(Dataset items)
--- --- ---

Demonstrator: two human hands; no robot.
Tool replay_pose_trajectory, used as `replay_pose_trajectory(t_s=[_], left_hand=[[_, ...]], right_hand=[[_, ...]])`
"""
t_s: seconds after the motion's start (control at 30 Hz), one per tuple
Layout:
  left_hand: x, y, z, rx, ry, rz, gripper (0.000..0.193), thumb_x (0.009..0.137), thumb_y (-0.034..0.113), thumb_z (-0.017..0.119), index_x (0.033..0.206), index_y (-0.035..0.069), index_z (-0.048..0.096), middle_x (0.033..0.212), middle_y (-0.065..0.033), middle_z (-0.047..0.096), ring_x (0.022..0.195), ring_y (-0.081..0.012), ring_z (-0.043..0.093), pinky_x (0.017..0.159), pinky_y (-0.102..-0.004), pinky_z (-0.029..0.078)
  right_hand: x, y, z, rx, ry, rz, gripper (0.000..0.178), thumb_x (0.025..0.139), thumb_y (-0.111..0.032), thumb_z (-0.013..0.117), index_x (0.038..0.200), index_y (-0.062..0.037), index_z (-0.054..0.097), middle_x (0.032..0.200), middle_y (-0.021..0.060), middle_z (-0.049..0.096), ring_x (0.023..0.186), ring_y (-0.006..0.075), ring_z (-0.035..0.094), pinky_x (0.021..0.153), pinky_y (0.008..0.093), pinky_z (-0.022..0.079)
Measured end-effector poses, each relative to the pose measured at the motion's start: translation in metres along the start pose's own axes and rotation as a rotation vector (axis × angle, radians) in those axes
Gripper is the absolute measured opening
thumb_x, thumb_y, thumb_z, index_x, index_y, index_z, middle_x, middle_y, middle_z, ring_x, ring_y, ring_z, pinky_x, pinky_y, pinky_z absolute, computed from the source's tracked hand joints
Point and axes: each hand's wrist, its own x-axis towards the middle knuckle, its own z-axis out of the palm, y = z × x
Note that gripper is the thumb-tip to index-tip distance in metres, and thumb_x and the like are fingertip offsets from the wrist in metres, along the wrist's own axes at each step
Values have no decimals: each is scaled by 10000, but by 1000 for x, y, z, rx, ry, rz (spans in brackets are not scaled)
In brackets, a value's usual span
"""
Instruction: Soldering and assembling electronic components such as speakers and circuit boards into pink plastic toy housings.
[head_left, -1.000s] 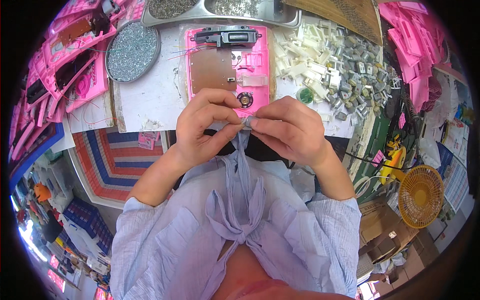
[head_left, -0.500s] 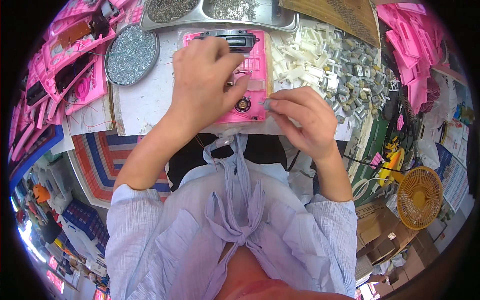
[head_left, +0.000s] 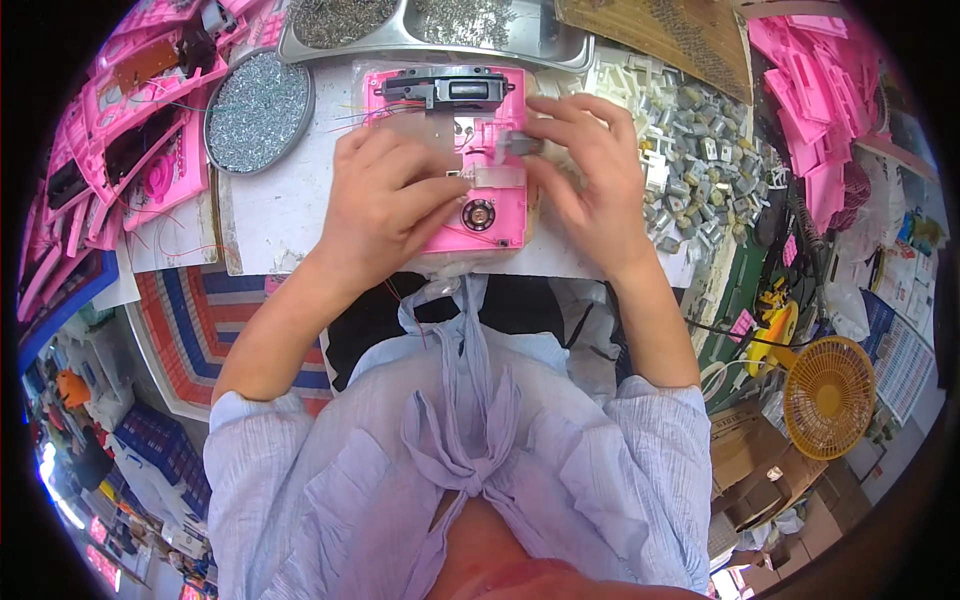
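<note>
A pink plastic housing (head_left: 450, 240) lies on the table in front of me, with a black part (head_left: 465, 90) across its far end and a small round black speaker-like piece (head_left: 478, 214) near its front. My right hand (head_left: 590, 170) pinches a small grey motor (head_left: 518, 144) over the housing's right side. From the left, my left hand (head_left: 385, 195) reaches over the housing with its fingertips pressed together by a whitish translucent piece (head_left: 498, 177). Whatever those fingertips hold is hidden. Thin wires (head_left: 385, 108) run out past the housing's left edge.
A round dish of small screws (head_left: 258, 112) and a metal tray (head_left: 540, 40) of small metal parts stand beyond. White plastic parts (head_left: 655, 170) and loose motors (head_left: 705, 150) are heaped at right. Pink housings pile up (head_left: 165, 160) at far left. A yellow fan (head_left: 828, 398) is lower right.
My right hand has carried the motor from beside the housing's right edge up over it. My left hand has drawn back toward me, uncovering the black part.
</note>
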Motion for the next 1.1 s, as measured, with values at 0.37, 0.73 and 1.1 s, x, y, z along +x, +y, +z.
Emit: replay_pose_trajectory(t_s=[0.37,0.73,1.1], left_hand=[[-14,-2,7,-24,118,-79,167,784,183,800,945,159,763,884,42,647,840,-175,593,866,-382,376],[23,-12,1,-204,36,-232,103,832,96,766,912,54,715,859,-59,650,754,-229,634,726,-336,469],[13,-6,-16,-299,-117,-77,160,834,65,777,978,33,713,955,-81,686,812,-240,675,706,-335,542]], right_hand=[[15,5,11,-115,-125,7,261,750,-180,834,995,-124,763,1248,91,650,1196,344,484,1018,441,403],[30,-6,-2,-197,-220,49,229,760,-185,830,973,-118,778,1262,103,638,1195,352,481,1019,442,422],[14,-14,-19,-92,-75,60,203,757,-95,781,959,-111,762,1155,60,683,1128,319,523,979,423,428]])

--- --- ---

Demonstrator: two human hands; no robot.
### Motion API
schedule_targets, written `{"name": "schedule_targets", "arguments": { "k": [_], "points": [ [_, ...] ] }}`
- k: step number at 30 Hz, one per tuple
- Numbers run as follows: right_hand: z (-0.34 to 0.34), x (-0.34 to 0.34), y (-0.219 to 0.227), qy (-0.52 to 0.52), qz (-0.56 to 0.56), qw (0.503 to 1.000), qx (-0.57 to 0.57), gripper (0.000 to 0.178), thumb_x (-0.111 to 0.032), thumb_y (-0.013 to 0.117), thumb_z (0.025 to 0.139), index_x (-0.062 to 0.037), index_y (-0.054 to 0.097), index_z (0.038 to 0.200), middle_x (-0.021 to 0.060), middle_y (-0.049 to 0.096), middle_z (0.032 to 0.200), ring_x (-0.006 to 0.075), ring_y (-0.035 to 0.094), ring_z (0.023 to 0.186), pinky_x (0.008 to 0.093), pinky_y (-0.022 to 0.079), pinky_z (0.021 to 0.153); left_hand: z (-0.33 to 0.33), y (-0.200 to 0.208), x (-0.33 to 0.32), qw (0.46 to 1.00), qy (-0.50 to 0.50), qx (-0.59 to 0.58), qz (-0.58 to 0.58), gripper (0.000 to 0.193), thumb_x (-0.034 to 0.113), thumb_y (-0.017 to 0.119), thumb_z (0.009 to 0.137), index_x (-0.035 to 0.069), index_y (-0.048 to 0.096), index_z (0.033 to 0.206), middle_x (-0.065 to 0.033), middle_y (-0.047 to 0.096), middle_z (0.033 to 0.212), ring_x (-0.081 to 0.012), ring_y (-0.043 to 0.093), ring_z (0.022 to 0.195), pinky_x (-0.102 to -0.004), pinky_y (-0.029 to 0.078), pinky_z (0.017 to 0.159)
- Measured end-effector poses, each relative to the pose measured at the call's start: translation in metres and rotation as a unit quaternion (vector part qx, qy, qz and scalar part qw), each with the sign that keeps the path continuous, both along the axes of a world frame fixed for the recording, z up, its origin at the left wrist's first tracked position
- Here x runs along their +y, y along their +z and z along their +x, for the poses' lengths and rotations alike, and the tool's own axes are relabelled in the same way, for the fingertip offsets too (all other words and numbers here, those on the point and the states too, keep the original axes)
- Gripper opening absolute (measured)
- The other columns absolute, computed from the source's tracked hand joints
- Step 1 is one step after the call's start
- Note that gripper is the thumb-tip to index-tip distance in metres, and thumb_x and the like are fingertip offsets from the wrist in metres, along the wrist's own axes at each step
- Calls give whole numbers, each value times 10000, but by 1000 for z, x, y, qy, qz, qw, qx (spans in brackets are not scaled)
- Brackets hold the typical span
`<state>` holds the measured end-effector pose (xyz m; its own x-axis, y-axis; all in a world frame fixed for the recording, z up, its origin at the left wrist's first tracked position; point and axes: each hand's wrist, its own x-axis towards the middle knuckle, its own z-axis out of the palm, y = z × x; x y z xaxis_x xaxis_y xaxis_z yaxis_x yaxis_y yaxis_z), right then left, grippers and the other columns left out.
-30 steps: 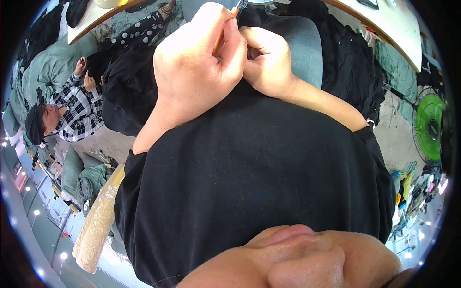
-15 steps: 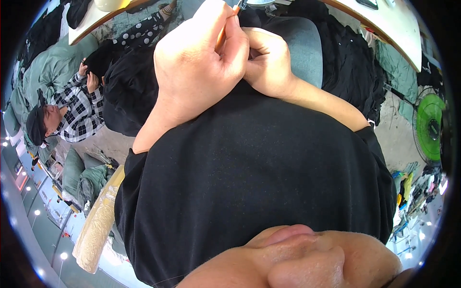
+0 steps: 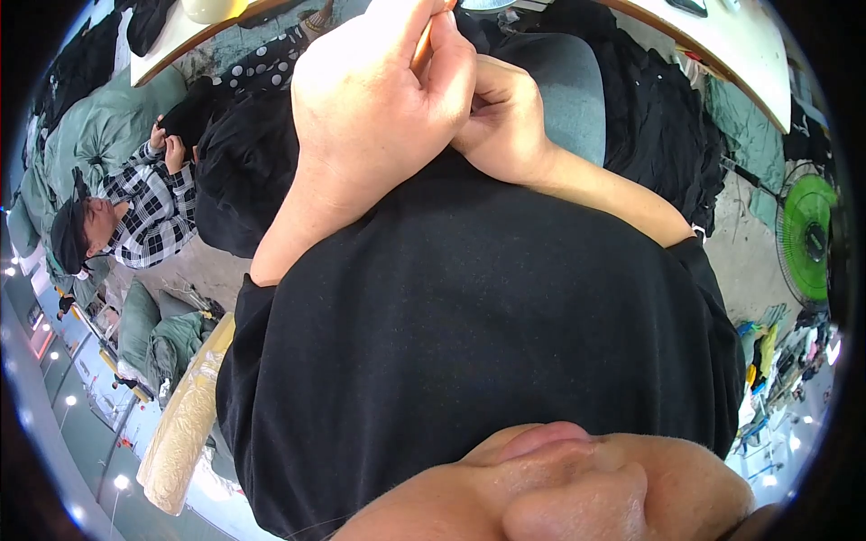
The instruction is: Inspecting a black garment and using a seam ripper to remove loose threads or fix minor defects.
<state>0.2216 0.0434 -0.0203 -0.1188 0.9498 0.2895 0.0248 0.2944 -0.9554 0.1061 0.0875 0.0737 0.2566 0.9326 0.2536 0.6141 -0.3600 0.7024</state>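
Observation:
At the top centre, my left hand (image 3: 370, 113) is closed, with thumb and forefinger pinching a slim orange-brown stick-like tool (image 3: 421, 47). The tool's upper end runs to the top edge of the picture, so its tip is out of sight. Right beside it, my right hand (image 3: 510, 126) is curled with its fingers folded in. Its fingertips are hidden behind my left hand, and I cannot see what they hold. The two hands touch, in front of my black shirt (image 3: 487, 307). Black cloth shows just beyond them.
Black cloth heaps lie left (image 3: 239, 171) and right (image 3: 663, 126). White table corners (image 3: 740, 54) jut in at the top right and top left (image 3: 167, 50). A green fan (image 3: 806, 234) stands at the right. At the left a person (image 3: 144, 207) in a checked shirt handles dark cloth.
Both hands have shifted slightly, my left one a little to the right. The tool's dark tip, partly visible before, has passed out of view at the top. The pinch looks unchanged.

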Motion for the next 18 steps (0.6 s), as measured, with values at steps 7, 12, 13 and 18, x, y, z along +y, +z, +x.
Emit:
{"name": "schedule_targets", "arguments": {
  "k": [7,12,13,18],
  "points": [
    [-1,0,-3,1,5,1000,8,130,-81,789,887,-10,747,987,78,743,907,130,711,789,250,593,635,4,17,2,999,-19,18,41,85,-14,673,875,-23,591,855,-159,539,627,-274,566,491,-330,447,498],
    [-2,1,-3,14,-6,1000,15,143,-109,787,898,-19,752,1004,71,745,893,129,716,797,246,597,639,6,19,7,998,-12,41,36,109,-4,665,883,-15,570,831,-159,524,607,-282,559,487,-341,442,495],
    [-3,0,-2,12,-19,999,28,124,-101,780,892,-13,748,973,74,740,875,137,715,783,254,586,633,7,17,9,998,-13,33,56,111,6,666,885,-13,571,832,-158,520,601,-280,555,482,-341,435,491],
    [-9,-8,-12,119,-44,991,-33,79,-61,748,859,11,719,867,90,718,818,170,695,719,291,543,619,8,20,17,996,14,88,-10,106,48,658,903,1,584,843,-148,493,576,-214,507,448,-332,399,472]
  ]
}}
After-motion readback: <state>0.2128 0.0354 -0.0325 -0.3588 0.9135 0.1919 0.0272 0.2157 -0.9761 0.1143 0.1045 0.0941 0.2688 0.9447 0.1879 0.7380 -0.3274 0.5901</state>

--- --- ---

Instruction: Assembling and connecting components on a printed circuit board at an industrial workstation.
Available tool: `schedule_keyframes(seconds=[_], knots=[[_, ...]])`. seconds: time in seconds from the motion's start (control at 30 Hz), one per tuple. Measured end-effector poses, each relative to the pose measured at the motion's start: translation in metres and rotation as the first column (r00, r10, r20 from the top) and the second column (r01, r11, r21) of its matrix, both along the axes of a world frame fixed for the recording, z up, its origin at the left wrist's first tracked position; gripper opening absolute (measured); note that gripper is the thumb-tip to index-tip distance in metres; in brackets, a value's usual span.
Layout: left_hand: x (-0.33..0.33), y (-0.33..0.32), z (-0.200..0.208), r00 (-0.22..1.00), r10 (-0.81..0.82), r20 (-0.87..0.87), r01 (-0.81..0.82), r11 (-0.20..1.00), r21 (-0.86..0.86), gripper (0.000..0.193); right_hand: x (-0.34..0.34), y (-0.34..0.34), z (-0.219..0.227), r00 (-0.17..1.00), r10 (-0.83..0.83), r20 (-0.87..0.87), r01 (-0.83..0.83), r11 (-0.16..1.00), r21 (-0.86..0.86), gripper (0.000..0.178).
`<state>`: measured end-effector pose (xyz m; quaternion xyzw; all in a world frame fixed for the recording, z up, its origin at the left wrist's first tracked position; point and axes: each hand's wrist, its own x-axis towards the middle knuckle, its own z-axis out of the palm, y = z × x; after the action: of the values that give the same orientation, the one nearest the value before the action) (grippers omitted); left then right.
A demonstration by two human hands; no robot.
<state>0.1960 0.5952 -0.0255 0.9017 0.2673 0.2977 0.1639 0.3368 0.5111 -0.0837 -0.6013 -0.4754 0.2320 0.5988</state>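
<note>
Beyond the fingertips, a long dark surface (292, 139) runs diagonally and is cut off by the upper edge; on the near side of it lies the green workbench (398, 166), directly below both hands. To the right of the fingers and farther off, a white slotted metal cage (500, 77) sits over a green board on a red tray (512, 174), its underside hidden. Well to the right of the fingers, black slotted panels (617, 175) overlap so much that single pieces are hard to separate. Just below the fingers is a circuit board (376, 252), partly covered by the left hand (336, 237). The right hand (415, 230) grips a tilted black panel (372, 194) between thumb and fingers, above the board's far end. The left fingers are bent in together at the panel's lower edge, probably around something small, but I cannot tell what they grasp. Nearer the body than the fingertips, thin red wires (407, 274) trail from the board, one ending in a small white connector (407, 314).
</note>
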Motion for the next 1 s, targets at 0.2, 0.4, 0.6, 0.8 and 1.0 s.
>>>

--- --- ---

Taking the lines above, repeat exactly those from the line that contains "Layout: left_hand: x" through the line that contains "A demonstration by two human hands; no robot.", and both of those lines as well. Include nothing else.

Layout: left_hand: x (-0.33..0.33), y (-0.33..0.32), z (-0.200..0.208), r00 (-0.22..1.00), r10 (-0.81..0.82), r20 (-0.87..0.87), r01 (-0.81..0.82), r11 (-0.20..1.00), r21 (-0.86..0.86), gripper (0.000..0.193); right_hand: x (-0.34..0.34), y (-0.34..0.34), z (-0.219..0.227), r00 (-0.17..1.00), r10 (-0.83..0.83), r20 (-0.87..0.87), r01 (-0.83..0.83), r11 (-0.16..1.00), r21 (-0.86..0.86), gripper (0.000..0.178).
`<state>`: measured end-effector pose (xyz m; quaternion xyzw; all in a world frame fixed for the recording, z up, its origin at the left wrist's first tracked position; point and axes: each hand's wrist, its own x-axis towards the middle knuckle, its own z-axis out of the palm, y = z × x; after the action: of the values that give the same orientation, the one nearest the value before the action) (grippers omitted); left then right.
A demonstration by two human hands; no robot.

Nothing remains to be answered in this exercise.